Besides multi-model scheduling, seamless integration with products like Tencent Meeting and Tencent Enjoy also showcases Tencent's rapid enablement of EasyCRM's AI.
Of course, EasyCRM has also amassed years of technological experience.
EasyCRM's ability to launch rapidly is closely linked to its years of accumulated business capabilities.
Liu Zhiqiang explained that EasyCRM's NeoAgent capabilities are built upon its years-long aPaaS platform. Initially an application platform providing enterprises with flexibility to build business applications, it has evolved into a platform supporting NeoAgent construction.
What does this mean? When an Agent needs to perform an action, like "querying orders" or "creating business opportunities," it invokes validated business capabilities already within the platform, deeply integrated with the permission system.
Enterprise-level foundational capabilities on the platform, such as workflows and data APIs, have become the "toolbox" for AI-era Agents. The richer the tools, the more powerful the Agent's capabilities. This native integration approach ensures the accuracy, security, and scalability required for enterprise applications.
Moreover, data capability is another essential foundation for AI Agents to penetrate specific enterprise business scenarios. This involves a series of issues like data addition, deletion, modification, and query, data security, and data permissions.
Unlike traditional IT architectures, in the AI era, leading vendors like SAP and Salesforce have proposed the concept of a "Business Data Cloud," aiming to build a data platform oriented towards business rather than merely a "data warehouse" for data's sake.
Such a platform enriches data dimensions, making data more accessible for upper-level business and AI applications, thereby preparing for AI utilization at a lower cost and in a more convenient manner.
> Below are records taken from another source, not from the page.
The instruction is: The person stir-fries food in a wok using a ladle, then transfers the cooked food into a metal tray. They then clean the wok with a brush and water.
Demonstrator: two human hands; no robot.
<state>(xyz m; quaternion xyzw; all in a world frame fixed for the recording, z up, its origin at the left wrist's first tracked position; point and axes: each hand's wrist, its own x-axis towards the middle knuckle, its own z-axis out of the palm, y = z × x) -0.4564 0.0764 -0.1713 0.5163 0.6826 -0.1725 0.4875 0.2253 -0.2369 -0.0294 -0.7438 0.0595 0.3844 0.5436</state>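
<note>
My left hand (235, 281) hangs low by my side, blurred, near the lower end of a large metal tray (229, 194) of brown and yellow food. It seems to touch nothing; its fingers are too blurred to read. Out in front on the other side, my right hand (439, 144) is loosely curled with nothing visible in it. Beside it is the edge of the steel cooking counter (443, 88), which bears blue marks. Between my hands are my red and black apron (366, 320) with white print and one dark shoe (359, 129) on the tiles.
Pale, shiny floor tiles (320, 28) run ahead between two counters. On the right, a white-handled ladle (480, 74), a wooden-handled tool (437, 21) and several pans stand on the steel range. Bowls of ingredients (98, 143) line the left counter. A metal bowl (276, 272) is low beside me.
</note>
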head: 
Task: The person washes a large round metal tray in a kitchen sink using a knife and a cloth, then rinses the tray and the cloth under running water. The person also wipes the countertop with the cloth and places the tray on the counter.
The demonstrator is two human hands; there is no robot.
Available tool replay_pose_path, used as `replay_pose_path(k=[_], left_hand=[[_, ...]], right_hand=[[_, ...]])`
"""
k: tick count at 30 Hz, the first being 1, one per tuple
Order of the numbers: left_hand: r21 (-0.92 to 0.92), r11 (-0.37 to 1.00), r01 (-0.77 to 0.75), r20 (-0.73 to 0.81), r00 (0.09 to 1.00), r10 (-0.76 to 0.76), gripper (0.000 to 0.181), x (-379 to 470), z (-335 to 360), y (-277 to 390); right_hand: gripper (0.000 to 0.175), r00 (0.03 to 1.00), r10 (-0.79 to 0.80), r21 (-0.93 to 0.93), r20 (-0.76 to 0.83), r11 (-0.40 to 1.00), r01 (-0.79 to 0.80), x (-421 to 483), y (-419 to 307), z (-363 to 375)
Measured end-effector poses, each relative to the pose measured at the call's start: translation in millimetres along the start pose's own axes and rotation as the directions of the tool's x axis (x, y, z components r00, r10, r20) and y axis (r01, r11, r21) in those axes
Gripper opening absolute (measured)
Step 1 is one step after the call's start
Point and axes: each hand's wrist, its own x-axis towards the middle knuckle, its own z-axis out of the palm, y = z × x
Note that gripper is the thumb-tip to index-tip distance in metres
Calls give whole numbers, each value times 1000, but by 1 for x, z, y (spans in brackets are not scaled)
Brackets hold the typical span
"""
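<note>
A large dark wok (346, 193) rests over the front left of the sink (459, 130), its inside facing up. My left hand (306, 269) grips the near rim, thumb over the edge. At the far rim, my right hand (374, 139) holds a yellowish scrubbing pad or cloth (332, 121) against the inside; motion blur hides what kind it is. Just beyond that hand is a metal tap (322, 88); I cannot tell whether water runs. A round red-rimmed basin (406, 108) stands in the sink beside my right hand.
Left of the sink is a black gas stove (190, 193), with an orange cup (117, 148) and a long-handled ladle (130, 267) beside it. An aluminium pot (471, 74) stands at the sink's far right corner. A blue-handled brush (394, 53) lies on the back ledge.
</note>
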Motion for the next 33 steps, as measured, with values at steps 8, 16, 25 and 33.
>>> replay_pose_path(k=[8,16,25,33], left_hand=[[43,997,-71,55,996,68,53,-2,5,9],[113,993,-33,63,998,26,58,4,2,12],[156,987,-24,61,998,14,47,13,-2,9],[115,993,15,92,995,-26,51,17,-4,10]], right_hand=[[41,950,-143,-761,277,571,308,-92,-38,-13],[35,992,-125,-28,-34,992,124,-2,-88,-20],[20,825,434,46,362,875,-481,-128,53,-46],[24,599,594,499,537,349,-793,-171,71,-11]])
Of course, the most noticeable change brought by AI Agents is the revolution in interaction methods.
Complex menus, nested pages, and cumbersome forms are being replaced by a minimalist dialog box. Users can now complete tasks previously requiring dozens of clicks through natural language.
This isn't just about "making the UI look better"; it's a fundamental shift from "humans adapting to software" to "software adapting to humans".
However, it's crucial to note that providing just a dialog box won't suffice if users don't know what to ask, leading to a poor experience.
In response, EasyCRM's approach incorporates extensive guidance and scenario-based quick access in product interactions, ensuring the Agent's output directly links to specific business pages, achieving a seamless experience where "what you see is what you get, and what you get can be acted upon".
This design, deeply integrating natural language interaction with existing business systems, truly forms a value closed loop from intent recognition, intelligent execution to result feedback.
Stepping beyond EasyCRM's AI practice, we see a grander picture: AI is systematically reconstructing the SaaS industry at three levels.
Traditional SaaS's core value lies in "process solidification" and "data recording," making it a passively executed tool.
The advent of AI Agents transforms it into an "intelligent partner" or "digital employee" that understands intent, proactively plans, and collaborates with humans. It's no longer just a tool for salespeople to enter data but an assistant that helps plan visits, prepare materials, and summarize meeting minutes; it's also no longer just a tool for managers to view reports but an advisor that can proactively identify risks, predict performance, and make suggestions.
This transformation from "tool to partner" will significantly enhance the strategic value of SaaS products in enterprises.
As the value of SaaS shifts from providing functions to directly creating quantifiable business results, its business model will inevitably evolve as well.
During the "Chief Digital Officer's" recent visits to various SaaS companies, it was evident that the industry is transitioning from traditional user/seat-based pricing models to more quantitative and sophisticated billing methods, such as charging based on the number of tasks completed or costs saved.
Although the market predominantly adheres to the packaged user payment model, the shift from tool-based to value-driven pricing is unstoppable. In the future, SaaS providers will need to more explicitly showcase the ROI their AI solutions deliver to customers, which will become the cornerstone of business competition.
In essence, the evolution from function-based subscriptions to value-driven payment models is inevitable for the SaaS business paradigm.
Ultimately, in the AI era, the ultimate outcome of SaaS competition will hinge not on the sheer number of functions or mere model capability comparisons, but on the depth of data assets and the breadth of application scenarios.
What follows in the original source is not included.